> AIM OF THE EXERCISE
Please find every line in the records below that contains the word "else", and copy it.

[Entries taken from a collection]

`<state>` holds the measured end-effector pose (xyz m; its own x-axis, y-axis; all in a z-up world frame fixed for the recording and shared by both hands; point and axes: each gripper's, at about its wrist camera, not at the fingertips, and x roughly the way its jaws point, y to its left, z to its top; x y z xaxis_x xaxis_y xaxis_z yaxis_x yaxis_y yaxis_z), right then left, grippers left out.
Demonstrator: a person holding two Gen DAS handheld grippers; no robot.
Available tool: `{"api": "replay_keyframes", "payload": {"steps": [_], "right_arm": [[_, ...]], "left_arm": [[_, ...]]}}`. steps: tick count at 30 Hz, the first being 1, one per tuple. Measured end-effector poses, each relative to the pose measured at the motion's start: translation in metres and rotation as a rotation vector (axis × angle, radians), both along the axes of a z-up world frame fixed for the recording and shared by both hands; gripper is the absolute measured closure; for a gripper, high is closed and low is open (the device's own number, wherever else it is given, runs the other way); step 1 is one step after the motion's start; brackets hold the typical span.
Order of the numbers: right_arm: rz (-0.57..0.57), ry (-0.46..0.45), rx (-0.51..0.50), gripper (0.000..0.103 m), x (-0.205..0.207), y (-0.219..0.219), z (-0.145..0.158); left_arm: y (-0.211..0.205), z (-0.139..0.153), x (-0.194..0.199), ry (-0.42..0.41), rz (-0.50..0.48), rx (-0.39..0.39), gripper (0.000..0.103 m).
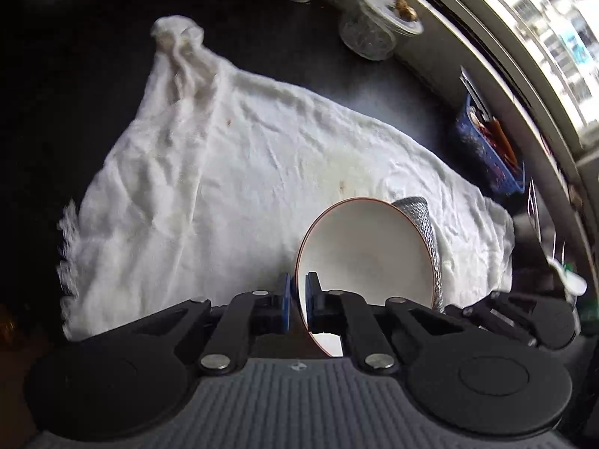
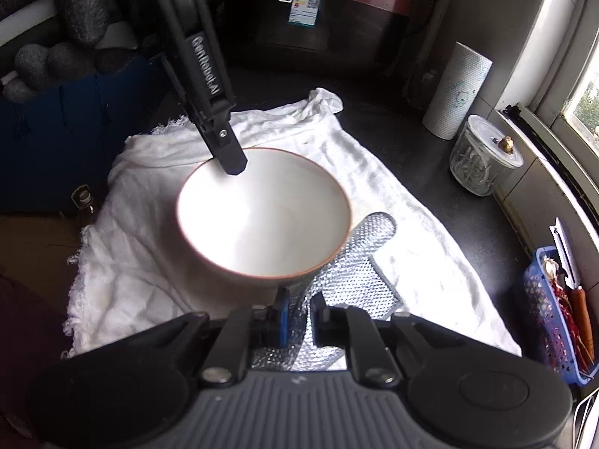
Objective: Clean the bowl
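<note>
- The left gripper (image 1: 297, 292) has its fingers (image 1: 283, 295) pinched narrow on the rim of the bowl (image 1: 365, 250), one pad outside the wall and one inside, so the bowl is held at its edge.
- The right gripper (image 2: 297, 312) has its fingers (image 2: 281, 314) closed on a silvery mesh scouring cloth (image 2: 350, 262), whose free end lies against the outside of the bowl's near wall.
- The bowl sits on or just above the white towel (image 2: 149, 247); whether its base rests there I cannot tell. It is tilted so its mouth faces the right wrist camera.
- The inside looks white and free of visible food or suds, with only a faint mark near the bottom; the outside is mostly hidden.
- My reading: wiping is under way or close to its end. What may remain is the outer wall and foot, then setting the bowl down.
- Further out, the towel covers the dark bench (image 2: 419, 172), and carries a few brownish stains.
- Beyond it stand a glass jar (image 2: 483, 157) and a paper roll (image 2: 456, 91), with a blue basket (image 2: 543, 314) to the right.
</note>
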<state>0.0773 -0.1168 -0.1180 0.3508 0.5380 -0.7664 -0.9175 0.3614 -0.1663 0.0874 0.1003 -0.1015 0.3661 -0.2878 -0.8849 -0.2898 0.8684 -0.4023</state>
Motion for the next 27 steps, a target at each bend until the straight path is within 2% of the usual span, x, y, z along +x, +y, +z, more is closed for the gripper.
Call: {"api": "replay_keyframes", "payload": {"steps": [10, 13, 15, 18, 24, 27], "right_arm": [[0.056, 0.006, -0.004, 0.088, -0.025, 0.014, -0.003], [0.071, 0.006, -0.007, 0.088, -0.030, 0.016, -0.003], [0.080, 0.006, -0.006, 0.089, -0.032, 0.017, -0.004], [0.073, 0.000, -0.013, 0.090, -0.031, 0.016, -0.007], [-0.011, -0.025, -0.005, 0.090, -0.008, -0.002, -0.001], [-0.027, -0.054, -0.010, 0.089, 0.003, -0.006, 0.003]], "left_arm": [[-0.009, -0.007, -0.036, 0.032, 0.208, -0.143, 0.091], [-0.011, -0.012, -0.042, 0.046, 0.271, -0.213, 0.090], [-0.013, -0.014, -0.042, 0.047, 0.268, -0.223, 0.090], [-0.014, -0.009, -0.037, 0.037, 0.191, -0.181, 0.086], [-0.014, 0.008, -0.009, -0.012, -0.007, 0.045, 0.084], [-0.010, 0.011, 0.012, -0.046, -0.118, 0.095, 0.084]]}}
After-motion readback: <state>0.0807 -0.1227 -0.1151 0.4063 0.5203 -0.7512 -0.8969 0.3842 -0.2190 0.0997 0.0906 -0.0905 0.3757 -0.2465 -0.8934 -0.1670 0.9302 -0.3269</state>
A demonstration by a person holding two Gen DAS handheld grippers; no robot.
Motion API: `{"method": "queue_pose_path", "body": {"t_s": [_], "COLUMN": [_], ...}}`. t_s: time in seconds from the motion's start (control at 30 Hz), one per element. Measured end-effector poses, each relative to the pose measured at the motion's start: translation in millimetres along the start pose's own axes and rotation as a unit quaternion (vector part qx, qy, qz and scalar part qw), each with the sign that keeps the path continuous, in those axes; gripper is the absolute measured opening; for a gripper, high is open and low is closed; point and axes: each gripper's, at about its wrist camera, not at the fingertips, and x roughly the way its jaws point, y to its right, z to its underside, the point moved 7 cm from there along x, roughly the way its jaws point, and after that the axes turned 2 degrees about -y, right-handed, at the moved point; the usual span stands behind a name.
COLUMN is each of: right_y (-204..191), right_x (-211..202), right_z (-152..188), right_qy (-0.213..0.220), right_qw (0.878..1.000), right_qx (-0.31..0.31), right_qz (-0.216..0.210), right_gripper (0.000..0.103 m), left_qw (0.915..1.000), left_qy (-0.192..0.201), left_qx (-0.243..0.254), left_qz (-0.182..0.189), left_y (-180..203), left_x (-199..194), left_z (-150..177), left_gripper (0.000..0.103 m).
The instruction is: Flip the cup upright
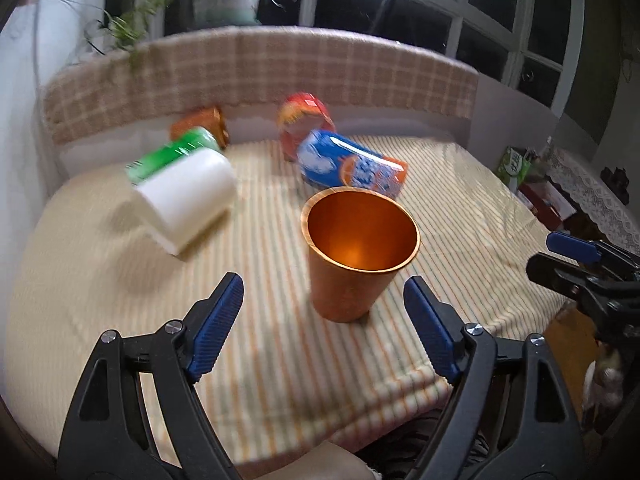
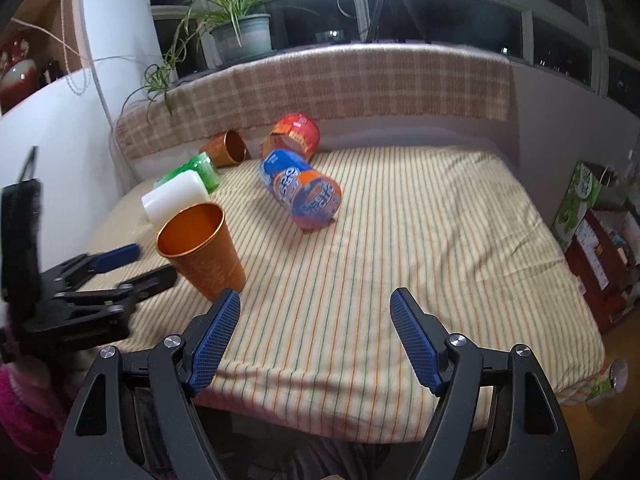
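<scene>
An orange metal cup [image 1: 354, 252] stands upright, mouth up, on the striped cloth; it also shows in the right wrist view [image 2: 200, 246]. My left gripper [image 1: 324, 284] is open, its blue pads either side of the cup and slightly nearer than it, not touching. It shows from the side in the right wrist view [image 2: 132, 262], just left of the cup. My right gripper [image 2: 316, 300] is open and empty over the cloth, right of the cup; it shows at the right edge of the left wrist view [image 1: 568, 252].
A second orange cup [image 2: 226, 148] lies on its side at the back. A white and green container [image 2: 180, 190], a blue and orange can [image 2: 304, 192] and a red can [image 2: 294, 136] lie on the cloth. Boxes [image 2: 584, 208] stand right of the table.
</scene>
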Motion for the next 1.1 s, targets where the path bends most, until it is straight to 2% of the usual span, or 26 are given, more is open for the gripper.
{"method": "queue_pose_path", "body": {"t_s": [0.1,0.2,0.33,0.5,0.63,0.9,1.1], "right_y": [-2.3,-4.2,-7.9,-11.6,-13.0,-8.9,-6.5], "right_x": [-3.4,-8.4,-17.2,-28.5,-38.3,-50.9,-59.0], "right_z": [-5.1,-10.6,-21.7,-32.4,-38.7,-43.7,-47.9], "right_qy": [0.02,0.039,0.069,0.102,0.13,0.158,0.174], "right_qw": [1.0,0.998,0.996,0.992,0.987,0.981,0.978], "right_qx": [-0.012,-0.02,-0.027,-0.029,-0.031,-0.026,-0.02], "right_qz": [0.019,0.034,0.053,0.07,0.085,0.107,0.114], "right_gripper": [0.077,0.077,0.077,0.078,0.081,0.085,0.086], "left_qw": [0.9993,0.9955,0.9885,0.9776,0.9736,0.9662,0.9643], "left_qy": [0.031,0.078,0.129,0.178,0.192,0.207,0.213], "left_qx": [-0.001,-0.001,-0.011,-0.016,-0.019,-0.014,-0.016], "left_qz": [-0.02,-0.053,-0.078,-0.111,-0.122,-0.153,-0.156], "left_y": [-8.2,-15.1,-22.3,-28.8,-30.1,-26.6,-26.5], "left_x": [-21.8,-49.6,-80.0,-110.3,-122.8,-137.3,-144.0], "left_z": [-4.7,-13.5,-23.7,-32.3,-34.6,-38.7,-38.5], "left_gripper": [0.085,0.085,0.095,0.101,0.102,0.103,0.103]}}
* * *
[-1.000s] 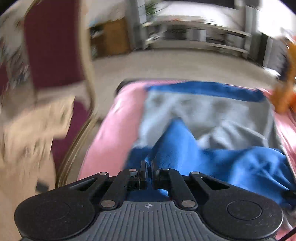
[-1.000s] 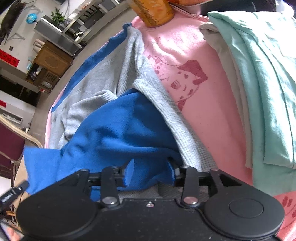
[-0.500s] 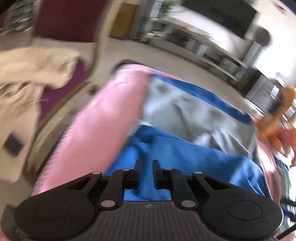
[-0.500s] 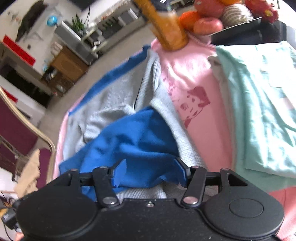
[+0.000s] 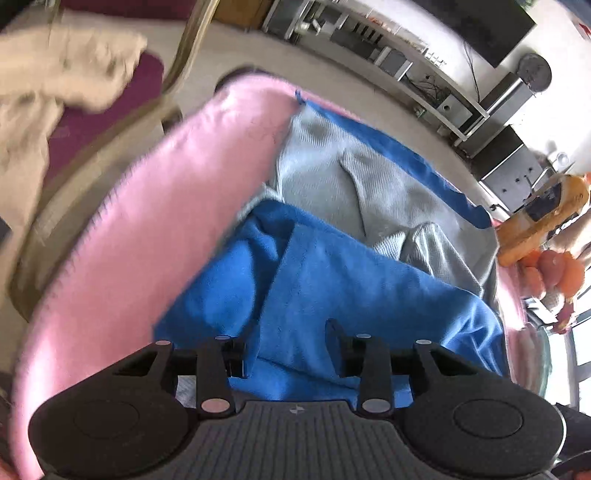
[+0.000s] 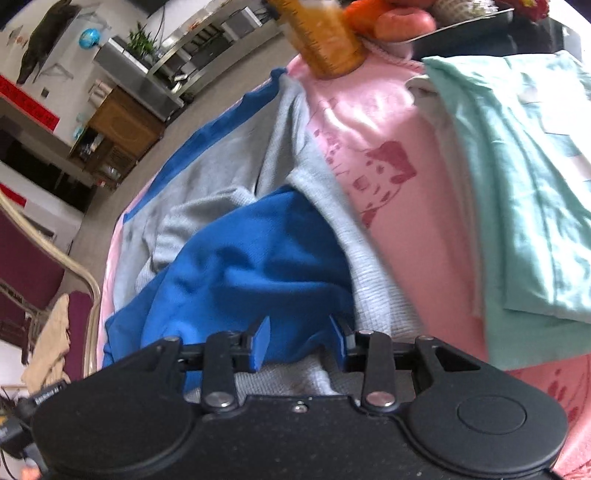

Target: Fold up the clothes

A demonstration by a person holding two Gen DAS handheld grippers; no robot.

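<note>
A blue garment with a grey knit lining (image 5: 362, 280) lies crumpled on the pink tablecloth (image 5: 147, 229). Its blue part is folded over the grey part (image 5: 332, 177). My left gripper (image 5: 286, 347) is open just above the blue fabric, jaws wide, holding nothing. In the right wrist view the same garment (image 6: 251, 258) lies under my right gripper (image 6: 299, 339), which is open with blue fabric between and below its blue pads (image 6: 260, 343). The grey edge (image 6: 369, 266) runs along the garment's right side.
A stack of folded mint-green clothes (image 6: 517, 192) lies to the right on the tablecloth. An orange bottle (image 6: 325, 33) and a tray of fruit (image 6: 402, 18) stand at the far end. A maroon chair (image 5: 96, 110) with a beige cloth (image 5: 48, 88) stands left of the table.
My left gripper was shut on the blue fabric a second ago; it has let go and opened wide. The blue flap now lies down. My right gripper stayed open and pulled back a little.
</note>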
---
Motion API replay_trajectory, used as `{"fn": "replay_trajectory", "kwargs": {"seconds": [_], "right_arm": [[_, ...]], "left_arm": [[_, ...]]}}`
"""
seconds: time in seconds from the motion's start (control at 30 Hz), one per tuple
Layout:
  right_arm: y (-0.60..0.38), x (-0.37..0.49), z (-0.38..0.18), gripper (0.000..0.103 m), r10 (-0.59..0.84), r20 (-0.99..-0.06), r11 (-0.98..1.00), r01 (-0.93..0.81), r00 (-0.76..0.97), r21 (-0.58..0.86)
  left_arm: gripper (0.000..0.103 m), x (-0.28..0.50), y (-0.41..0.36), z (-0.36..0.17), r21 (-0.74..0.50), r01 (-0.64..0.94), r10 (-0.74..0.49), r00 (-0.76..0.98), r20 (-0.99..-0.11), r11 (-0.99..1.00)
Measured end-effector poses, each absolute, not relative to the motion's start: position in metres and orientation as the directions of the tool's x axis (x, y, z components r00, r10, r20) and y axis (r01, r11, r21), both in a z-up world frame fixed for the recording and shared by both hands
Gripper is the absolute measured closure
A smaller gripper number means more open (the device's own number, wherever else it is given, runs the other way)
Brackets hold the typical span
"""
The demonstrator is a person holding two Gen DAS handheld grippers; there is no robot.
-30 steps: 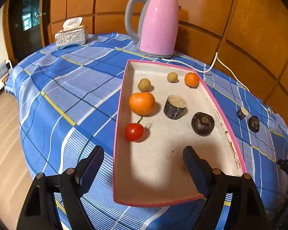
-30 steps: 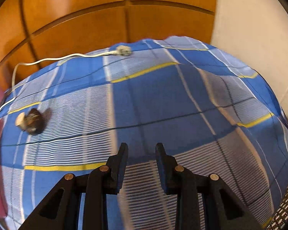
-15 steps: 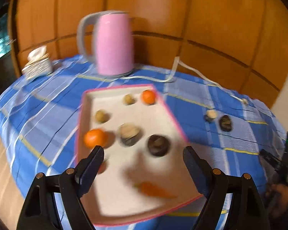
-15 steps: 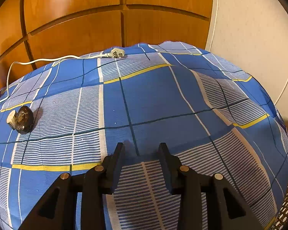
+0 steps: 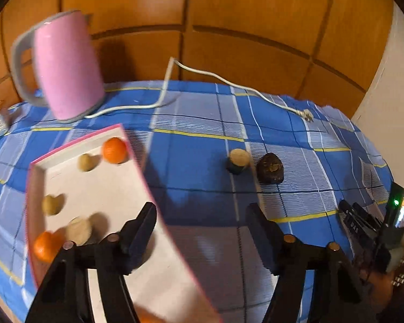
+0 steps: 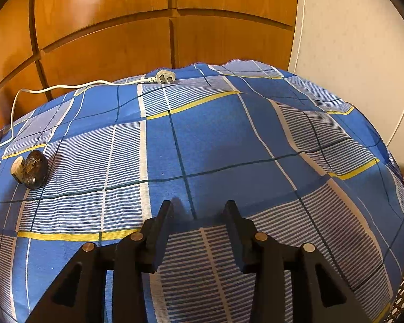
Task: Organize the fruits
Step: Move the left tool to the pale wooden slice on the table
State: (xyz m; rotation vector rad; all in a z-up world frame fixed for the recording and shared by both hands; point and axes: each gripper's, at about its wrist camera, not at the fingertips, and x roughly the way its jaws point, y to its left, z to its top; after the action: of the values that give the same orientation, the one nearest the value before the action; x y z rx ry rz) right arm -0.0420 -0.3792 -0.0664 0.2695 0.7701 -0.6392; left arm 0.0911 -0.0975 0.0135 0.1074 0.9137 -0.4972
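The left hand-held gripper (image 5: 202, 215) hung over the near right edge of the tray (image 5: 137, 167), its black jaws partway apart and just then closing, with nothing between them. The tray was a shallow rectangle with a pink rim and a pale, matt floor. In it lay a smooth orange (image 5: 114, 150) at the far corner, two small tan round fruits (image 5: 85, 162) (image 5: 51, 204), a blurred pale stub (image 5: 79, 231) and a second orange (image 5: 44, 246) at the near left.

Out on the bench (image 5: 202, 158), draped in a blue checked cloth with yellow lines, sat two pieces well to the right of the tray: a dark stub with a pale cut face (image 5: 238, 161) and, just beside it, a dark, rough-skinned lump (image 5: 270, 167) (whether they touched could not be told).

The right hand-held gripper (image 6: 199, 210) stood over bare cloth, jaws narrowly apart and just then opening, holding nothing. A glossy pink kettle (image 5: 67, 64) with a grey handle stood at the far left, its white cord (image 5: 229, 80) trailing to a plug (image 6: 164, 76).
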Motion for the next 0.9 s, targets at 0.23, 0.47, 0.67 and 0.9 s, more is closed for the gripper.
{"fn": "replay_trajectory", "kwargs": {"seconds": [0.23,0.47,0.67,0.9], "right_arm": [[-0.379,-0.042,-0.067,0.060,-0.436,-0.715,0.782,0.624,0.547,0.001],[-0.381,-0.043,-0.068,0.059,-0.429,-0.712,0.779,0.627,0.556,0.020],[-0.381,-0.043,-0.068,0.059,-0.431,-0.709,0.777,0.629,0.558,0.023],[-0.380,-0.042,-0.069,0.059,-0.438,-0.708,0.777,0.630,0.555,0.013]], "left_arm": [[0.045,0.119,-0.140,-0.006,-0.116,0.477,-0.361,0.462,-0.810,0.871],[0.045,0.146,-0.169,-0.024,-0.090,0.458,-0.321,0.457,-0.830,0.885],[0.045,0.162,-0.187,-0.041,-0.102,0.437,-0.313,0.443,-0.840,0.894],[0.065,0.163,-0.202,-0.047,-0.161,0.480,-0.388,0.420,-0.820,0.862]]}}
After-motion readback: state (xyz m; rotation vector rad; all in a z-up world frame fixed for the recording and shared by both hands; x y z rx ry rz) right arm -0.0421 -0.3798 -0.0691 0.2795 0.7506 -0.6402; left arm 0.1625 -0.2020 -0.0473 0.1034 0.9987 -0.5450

> OUTPUT FOR THIS TASK
Available tool: `{"api": "replay_keyframes", "payload": {"steps": [_], "right_arm": [[_, ...]], "left_arm": [[_, ...]]}}`. steps: tick count at 30 Hz, the first being 1, one per tuple. Measured end-effector poses, each relative to the pose measured at the motion's start: translation in metres and rotation as a rotation vector (axis × angle, radians), both along the axes of a z-up world frame fixed for the recording and shared by both hands; gripper is the absolute measured closure; for a gripper, high is closed and low is open (the device's own number, wherever else it is given, runs the other way); step 1 is one step after the motion's start; brackets hold the typical span.
A smaller gripper number means more open (the device's own number, wherever else it is given, runs the other way)

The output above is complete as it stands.